Q. Is the existing structure of VCH really the most efficient and effective model to deliver integrated innovation across a diverse health care system?
A. This is a very interesting question. While the most effective structure for delivering health care is a topic of ongoing debate across the country, a few conclusions have emerged. Linking community services with acute services on a regional basis — as we do here in B.C. — is generally believed to be the best way to optimize resources across the system. This regional approach makes it easier to provide patients seamless care as they move from acute to community or the reverse. This structure also makes it easy to move funds between services to support shifting patient demand. Our province has had this structure for a decade, and Ontario is moving to this model from a hospital-focused structure.
Within B.C. health authorities, many are organized along program lines, meaning that the operational and funding accountabilities are organized by program — surgery, medicine, psychiatry, etc. — across multiple sites.

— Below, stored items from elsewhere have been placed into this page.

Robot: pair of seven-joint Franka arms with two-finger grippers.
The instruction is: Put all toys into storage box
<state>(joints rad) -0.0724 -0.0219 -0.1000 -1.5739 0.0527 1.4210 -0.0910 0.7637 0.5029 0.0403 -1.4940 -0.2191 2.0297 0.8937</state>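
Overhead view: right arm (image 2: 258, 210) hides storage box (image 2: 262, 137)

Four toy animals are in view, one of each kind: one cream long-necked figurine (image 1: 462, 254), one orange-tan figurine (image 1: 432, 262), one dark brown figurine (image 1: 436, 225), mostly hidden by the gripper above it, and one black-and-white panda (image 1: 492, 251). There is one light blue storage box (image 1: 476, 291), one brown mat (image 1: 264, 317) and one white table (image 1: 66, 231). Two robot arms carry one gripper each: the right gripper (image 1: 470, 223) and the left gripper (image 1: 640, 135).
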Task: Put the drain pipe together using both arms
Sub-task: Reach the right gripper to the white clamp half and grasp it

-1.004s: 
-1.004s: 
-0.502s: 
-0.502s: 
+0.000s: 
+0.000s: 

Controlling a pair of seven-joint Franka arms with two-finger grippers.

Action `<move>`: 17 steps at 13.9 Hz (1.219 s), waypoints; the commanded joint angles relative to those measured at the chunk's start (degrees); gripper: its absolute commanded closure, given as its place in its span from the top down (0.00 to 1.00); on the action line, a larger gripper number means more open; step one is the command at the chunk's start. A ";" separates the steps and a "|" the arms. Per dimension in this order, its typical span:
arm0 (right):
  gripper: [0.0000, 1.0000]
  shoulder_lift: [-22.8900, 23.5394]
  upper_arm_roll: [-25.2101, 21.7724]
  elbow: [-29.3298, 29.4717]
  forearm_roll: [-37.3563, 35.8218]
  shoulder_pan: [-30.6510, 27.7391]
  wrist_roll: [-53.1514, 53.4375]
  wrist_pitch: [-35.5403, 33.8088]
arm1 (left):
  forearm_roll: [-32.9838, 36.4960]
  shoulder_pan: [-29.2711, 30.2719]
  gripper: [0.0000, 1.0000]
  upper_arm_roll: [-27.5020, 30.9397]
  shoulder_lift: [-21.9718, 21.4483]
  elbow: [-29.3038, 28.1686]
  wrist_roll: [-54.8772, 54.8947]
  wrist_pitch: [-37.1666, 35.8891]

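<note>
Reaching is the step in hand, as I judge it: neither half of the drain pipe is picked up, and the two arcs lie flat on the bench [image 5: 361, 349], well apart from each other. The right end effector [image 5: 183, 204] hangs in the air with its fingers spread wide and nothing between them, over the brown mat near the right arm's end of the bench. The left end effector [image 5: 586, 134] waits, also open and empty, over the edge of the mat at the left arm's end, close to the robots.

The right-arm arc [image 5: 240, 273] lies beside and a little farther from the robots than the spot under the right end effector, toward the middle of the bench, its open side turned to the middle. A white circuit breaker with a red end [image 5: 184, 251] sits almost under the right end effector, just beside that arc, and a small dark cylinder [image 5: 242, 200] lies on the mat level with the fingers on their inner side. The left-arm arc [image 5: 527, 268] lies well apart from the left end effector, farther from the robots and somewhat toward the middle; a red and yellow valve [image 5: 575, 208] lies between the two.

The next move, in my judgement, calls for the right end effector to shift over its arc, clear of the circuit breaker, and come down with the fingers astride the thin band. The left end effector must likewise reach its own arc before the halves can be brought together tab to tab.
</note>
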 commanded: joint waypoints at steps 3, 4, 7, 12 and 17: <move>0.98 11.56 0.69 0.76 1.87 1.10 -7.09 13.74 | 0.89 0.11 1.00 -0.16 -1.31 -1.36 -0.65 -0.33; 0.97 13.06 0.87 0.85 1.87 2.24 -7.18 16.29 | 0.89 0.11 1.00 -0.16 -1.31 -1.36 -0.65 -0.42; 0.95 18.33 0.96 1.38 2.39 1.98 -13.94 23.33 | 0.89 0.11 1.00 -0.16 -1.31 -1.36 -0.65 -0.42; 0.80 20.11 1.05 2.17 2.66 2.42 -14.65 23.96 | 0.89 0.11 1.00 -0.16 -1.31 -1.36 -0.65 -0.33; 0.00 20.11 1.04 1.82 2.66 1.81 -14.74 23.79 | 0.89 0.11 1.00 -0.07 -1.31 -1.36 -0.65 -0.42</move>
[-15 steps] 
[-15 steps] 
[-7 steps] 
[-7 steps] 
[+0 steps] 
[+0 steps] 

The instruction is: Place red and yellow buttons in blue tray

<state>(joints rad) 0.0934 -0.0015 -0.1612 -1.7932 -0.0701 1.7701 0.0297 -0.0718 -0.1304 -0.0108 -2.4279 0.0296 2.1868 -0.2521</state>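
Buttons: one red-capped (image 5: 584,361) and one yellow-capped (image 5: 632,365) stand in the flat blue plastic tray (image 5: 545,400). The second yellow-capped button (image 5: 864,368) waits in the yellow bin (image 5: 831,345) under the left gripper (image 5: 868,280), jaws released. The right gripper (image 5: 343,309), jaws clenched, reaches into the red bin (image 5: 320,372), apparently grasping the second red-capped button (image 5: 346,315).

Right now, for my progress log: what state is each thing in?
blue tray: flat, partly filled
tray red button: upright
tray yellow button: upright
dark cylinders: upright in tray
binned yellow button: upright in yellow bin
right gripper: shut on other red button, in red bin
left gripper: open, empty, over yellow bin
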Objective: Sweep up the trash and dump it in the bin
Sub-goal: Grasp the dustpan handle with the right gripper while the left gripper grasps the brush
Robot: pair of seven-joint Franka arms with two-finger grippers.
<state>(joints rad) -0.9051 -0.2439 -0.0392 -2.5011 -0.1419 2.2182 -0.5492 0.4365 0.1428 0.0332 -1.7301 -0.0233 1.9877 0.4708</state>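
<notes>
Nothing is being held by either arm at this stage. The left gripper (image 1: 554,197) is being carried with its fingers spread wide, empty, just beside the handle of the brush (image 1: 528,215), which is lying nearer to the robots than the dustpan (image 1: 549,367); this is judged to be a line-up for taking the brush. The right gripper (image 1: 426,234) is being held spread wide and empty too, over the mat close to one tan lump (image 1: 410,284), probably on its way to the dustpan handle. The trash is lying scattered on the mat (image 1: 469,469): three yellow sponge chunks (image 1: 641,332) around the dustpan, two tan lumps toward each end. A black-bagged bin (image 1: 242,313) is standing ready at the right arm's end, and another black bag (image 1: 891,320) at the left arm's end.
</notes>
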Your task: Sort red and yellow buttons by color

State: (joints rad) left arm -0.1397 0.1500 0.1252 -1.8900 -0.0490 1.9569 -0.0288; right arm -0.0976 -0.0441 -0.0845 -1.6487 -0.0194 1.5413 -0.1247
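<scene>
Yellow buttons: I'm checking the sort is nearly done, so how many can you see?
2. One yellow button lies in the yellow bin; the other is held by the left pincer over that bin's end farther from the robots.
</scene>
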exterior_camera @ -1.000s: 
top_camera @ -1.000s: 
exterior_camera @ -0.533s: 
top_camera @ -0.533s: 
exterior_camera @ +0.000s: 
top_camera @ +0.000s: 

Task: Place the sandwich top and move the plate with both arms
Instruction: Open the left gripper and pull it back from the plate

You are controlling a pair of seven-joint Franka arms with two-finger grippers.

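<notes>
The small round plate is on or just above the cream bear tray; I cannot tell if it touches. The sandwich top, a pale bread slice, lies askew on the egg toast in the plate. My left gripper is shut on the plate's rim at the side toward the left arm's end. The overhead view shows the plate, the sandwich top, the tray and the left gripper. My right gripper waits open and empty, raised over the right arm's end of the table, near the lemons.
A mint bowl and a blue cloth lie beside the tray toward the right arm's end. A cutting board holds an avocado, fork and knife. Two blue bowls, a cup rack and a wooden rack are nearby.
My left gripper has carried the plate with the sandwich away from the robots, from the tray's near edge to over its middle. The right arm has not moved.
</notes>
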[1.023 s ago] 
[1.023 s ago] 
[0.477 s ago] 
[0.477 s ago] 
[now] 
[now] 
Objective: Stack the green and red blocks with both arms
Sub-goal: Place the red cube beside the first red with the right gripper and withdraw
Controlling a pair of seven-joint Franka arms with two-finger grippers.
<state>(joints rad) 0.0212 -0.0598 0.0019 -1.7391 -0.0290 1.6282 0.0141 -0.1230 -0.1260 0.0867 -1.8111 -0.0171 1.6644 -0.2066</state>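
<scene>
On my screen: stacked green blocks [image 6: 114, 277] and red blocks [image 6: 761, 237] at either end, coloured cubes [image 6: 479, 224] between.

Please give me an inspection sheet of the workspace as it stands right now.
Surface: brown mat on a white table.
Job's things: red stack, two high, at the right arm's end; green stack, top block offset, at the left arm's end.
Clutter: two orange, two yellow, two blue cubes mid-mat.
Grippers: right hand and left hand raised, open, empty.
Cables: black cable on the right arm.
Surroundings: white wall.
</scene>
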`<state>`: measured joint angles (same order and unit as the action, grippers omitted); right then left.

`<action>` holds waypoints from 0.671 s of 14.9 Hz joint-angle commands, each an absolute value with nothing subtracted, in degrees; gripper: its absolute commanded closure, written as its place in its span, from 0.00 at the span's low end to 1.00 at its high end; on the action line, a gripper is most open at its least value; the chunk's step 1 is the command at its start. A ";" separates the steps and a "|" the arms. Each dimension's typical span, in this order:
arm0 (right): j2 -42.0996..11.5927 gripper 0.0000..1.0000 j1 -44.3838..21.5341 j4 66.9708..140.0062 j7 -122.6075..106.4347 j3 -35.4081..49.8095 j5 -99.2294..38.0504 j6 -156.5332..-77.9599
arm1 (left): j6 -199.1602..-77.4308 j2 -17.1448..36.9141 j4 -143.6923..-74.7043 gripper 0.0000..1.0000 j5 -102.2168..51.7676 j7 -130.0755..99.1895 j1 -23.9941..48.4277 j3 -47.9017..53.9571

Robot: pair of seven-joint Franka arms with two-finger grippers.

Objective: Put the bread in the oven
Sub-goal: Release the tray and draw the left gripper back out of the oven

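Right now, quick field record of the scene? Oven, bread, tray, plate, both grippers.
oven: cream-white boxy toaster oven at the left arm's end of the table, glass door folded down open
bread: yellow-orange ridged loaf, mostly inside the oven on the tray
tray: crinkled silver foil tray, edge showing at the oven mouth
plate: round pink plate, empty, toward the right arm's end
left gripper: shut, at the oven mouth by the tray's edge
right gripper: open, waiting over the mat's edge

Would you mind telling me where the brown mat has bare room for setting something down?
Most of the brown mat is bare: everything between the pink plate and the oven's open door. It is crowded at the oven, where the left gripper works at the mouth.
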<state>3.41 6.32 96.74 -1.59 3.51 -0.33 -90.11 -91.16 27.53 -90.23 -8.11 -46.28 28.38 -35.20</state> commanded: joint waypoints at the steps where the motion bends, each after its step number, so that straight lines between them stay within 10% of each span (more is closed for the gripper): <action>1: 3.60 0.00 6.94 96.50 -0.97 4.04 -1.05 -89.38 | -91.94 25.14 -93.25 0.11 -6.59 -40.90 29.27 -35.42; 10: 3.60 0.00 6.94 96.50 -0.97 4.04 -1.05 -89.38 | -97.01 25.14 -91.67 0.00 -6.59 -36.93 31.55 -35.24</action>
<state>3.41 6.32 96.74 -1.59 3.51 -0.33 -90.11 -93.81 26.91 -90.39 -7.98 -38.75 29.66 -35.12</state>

VCH is somewhat the exception to this rule. While we have regional programs — eg: the Regional Mental Health and Addictions Program and the Regional Cardiac Services Program — to ensure equitable access and standards of care across VCH, we’re also organized by three geographical regions or Community of Cares: Vancouver, Coastal and Richmond. Leadership and funding for each COC is held by its chief operating officers (COOs). As Vancouver COOs, we are responsible for the delivery of acute and community services within Vancouver. Particularly in times of capacity and funding constraints, the VCH senior executive team strongly prefers this model because it allows funding and resources to be more easily optimized at a site and then community level.
For example, in our current COC model, when a hospital is short medicine beds to decongest the ED, and it wants to overflow into surgical beds (How often does this happen?), it’s easier for a leader of the site/COC to make the right patient-centered decision to optimize care in the hospital. In the program model, a medicine leader would need to negotiate with the surgical leader, with neither necessarily being onsite – a much harder way to optimize care and resources.
Another advantage of the Community of Care model is the closer link between leadership and staff and physicians. As Vancouver’s COOs, we believe we’re better positioned to understand the challenges Vancouver staff and physicians face, and better able to find solutions and provide support, because we’re present and closer to where the work takes place. We also hope we can translate our proximity and knowledge to enhance the working environment, team engagement and generally help you deliver the best care.